Starting at the line below that contains "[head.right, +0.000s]" and ending at the line that contains "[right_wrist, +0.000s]", retype each line exactly as it stands, but omit the pictures.

====== Input data

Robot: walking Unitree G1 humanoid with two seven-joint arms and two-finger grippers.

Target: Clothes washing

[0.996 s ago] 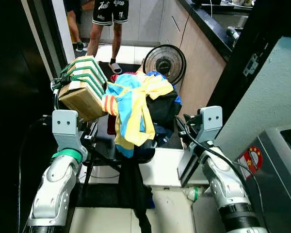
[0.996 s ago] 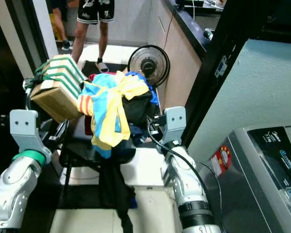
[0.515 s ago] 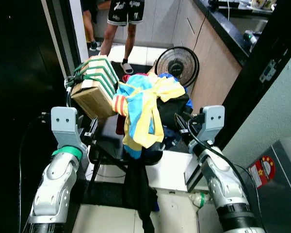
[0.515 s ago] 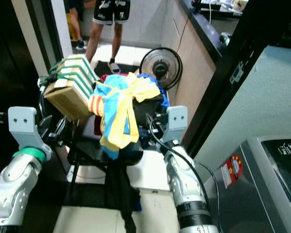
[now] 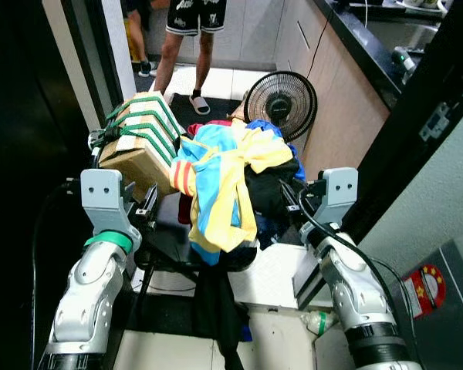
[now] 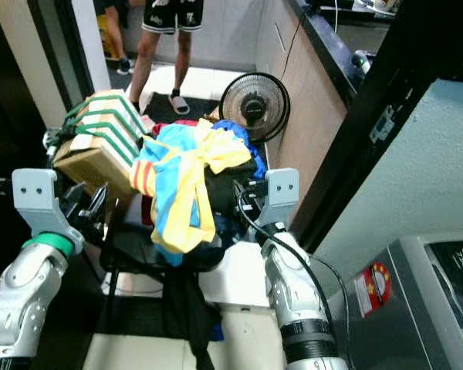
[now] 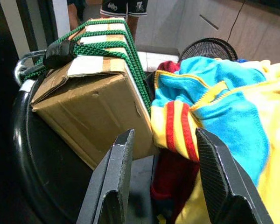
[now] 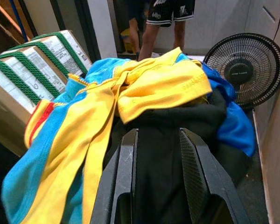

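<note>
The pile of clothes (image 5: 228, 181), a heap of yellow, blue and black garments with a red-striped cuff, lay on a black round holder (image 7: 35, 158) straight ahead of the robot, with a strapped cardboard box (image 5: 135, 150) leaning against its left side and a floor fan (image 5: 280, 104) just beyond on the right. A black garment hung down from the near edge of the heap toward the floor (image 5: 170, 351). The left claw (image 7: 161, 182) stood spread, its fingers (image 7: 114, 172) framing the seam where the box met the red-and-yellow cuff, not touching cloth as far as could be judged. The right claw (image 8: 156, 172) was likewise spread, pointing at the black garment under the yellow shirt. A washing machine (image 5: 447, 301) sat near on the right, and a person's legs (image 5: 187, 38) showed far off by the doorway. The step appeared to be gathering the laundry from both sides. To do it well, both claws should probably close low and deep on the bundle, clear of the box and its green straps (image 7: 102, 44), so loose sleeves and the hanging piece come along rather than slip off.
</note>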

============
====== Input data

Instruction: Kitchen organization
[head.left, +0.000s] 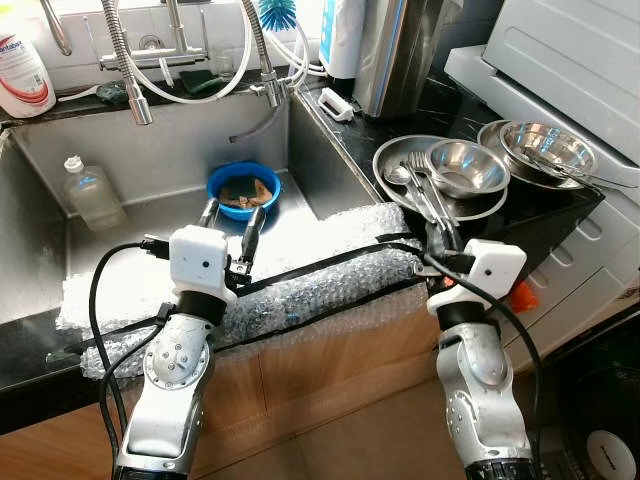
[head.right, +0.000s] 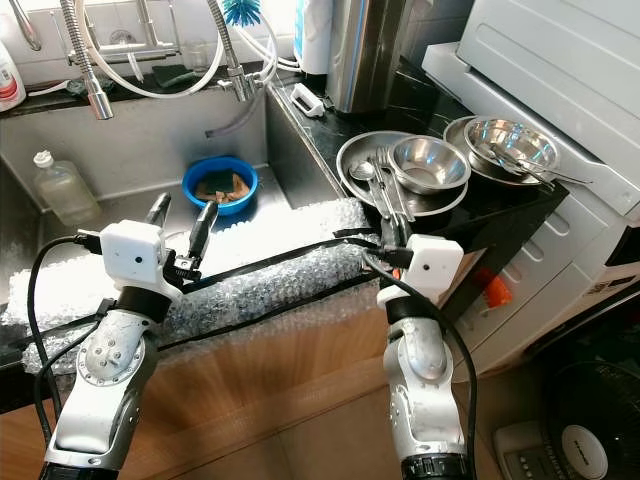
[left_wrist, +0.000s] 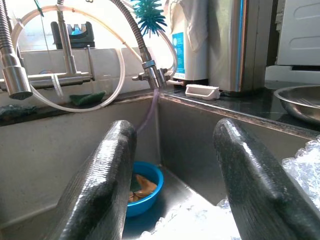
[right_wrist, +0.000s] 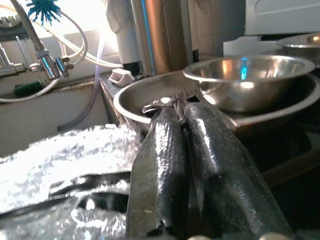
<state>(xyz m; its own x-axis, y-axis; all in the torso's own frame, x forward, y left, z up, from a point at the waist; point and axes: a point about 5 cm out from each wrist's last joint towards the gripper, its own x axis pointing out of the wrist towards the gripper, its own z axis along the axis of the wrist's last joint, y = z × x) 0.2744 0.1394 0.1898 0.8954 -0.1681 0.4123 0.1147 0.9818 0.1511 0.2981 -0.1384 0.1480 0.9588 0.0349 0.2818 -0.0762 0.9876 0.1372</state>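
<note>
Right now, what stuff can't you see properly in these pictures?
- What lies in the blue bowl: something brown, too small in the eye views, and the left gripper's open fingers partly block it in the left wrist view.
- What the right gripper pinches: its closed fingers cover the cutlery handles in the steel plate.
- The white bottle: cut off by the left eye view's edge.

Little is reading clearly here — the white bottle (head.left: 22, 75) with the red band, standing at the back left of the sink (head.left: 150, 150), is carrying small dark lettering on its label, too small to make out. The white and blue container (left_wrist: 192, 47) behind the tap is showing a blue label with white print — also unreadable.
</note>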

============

Response to this exercise
[head.right, +0.000s] 
[left_wrist, +0.000s] 
[right_wrist, +0.000s] 

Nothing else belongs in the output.